* [RFC PATCH] mm/damon/ops-common: call folio_test_lru() after folio_get()
@ 2026-05-23 19:41 SeongJae Park
2026-05-23 19:57 ` sashiko-bot
0 siblings, 1 reply; 4+ messages in thread
From: SeongJae Park @ 2026-05-23 19:41 UTC (permalink / raw)
Cc: SeongJae Park, # 5 . 15 . x, Andrew Morton, Fernand Sieber,
Leonard Foerster, Shakeel Butt, damon, linux-kernel, linux-mm
damon_get_folio() speculatively calls folio_test_lru() before
folio_try_get(). The folio can get freed and reallocated to a tail
page. In the case, VM_BUG_ON_PGFLAGS() in const_folio_flags() can be
triggered. Remove the speculative call.
Also do the folio_test_lru() check right after folio_try_get() success,
since it is more likely than folio realloc race.

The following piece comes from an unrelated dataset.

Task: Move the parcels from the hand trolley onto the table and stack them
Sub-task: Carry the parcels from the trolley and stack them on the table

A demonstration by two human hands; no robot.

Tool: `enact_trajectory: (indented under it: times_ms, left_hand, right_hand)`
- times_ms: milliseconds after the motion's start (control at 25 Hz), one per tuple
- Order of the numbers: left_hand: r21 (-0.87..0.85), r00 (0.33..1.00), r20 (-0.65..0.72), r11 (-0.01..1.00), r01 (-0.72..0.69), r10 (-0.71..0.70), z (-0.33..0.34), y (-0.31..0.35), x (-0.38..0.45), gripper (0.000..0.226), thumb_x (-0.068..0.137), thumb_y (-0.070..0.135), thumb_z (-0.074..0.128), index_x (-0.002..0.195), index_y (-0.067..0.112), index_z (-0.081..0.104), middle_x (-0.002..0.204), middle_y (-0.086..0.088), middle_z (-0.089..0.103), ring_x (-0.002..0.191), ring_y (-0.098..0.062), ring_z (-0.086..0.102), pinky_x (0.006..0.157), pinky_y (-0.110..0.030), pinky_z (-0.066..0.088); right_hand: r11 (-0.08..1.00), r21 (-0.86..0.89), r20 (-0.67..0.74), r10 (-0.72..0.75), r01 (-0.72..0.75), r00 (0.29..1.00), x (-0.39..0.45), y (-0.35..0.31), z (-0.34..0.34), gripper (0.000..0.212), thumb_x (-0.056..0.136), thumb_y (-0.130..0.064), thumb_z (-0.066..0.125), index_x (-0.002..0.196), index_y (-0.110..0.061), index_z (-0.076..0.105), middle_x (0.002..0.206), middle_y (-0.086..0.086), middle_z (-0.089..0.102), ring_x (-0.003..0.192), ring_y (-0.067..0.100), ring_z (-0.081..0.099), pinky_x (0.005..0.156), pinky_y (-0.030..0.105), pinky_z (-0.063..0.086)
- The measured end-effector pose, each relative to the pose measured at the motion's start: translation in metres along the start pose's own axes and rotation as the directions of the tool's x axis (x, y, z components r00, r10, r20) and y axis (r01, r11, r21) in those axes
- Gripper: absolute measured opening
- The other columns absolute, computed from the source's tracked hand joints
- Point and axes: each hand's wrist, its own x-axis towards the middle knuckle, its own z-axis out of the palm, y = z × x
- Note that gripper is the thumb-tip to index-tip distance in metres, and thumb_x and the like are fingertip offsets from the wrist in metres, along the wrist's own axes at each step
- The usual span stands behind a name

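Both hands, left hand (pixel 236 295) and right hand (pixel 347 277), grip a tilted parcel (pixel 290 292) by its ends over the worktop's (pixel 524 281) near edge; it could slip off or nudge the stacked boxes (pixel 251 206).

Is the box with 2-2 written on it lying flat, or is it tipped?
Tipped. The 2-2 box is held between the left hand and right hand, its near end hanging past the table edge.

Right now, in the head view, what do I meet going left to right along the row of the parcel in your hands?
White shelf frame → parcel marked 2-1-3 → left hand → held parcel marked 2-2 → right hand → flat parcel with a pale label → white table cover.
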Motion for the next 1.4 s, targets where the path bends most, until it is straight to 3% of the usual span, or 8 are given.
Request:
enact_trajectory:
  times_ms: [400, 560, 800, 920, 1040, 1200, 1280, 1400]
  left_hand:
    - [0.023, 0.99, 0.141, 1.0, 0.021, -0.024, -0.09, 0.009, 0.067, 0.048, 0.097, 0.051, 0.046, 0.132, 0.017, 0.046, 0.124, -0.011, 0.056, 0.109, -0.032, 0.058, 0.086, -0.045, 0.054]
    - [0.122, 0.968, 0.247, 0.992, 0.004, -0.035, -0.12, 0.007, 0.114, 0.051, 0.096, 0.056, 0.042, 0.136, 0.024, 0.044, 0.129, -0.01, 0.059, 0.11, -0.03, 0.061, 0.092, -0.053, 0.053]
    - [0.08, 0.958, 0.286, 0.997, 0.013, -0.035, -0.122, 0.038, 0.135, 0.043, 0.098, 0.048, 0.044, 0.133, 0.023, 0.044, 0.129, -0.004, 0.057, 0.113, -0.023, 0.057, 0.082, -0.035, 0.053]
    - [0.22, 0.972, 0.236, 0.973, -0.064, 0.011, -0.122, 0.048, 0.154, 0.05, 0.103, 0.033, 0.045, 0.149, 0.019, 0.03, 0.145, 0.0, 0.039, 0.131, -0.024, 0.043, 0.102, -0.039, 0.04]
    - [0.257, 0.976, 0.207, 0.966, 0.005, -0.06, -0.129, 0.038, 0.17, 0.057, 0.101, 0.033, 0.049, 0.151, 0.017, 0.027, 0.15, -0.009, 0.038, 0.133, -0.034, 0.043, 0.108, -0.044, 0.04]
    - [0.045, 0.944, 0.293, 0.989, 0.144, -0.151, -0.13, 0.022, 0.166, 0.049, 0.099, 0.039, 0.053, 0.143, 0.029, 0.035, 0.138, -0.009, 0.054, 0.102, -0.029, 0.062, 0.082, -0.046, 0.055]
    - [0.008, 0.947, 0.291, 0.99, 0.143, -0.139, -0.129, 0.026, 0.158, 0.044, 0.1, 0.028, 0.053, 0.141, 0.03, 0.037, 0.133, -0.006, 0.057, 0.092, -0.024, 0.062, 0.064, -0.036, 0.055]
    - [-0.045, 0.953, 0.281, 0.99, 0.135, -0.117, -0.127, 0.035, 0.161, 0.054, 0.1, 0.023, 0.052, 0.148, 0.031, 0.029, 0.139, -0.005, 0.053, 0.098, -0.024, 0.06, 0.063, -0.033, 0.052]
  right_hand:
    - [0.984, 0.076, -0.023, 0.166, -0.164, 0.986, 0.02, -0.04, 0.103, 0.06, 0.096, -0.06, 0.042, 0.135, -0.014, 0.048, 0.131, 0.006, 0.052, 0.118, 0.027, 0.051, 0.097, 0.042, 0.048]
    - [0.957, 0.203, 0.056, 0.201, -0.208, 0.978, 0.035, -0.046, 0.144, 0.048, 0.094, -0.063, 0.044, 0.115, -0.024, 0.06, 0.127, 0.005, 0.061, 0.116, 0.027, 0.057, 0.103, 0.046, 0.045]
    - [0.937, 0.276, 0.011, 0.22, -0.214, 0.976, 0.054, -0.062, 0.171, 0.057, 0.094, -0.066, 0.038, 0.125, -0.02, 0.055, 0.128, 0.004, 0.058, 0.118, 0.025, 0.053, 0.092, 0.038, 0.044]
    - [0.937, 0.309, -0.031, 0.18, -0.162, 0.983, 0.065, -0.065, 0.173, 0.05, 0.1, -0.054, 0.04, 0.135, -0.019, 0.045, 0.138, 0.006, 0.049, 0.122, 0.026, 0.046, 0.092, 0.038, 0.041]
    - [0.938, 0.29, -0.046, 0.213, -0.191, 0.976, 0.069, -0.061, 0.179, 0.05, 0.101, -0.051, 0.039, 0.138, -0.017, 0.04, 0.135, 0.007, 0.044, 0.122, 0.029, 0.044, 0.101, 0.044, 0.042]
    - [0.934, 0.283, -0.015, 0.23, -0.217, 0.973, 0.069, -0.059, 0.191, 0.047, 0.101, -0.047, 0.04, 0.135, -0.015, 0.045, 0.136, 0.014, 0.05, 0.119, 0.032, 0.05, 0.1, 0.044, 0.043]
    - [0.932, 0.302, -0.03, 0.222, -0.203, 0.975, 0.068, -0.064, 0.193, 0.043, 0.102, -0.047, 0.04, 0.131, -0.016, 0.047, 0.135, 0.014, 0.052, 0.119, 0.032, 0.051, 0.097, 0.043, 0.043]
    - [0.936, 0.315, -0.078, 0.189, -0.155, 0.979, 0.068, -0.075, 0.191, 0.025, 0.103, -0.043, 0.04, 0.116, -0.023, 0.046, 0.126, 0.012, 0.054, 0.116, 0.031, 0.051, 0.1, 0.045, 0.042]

The race should be rare. Also the problem can happen only if the kernel
has enabled CONFIG_DEBUG_VM_PGFLAGS. No real world report of this issue
has been made so far. This fix is based on only theoretical analysis.
That said, a bug is a bug. A similar issue was also fixed via commit
3203b3ab0fcf ("mm/filemap: don't call folio_test_locked() without a
reference in next_uptodate_folio()"). I don't expect this change will
make a meaningful impact to DAMON performance in the real world, though
I will be happy to be corrected from the real world reports.
The issue was discovered [1] by Sashiko.
[1] https://lore.kernel.org/20260517234112.89245-1-sj@kernel.org
Fixes: 3f49584b262c ("mm/damon: implement primitives for the virtual memory address spaces")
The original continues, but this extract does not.